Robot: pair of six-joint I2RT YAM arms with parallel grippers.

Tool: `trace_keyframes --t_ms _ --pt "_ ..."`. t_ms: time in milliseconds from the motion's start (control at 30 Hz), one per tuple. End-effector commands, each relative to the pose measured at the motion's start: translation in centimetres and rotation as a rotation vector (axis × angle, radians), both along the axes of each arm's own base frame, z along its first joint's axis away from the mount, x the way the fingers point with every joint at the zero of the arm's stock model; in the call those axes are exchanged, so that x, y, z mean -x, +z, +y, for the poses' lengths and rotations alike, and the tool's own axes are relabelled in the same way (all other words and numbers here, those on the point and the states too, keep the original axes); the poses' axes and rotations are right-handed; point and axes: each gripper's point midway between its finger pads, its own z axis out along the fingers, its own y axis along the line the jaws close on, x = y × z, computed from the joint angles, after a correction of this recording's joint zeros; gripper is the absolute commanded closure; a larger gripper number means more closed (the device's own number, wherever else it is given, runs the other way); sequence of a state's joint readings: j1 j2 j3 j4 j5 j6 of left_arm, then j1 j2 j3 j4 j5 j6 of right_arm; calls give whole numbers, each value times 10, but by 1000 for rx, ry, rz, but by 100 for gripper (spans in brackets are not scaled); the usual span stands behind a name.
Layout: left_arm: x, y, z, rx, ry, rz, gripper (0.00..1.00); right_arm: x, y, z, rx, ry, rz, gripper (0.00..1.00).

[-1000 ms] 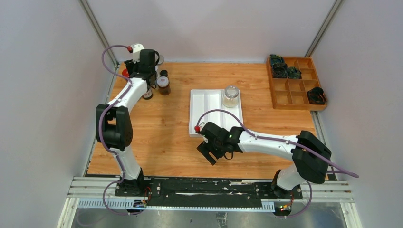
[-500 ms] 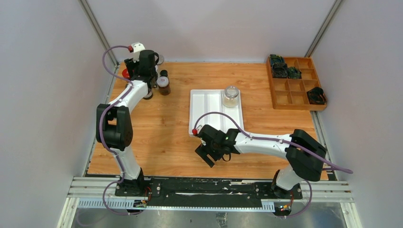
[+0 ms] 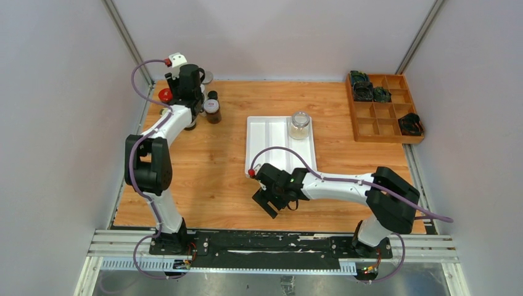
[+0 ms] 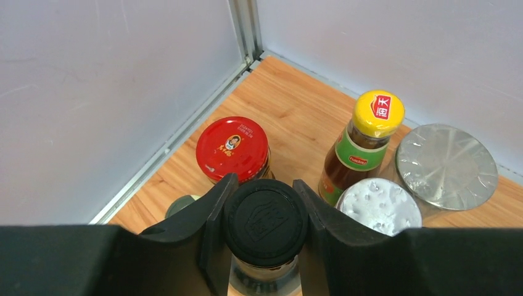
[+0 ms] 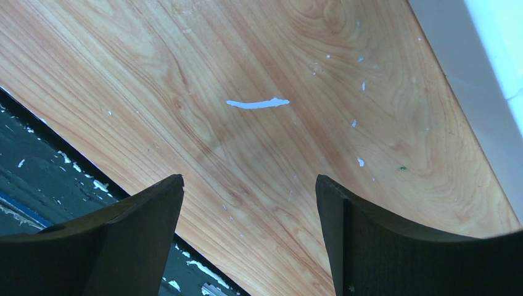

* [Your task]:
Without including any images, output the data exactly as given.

* [Solved exercise]:
Robot: pair of six-joint I2RT YAM arms with parallel grippers.

Tool: `trace_keyframes --t_ms _ --pt "_ ..."`. t_ms: time in milliseconds from the motion's start (control at 30 Hz), one per tuple. End-effector commands, each relative to the pose measured at the motion's start: translation in centimetres and rotation as a rotation vector (axis × angle, radians), both along the axes of each arm's own base frame, z along its first joint's axis away from the mount, x the way the fingers point with every joint at the zero of the arm's stock model; in the call those axes are exchanged, so that x, y, z mean -x, +z, +y, for the poses' lengths and rotations alike, and the tool's own axes are relabelled in the same way (all other words and numbers here, those on the point and the states too, keep the original axes); the poses' axes and rotations are right-handed; point and axes: each gripper's point midway between its finger pads, its own z axis out along the fingers, its own y axis along the line the jaws close on, x = y × z, computed from the joint angles, after a correction of this recording's joint zeros; gripper is the absolute commanded closure; a larger gripper number means more closed (the device's own number, wherever else it is given, runs the other way); sequence of a state's joint readings: j1 j2 j3 j4 j5 j6 of left_arm, then j1 j2 j3 j4 j5 j6 of right_arm; calls give whole numbers, each value times 10, but by 1000 for rx, ry, rz, but by 100 for gripper (spans in brackets are not scaled); the usual span stands behind a name.
Layout: left_arm: x, y, z, rx, ry, rz, gripper (0.00..1.00); right_arm: x, y, z, rx, ry, rz, gripper (0.00..1.00).

[-1000 ms] 
[-500 ms] 
[+0 ms] 
[+0 ms] 
[+0 ms] 

No more work is needed for this exercise.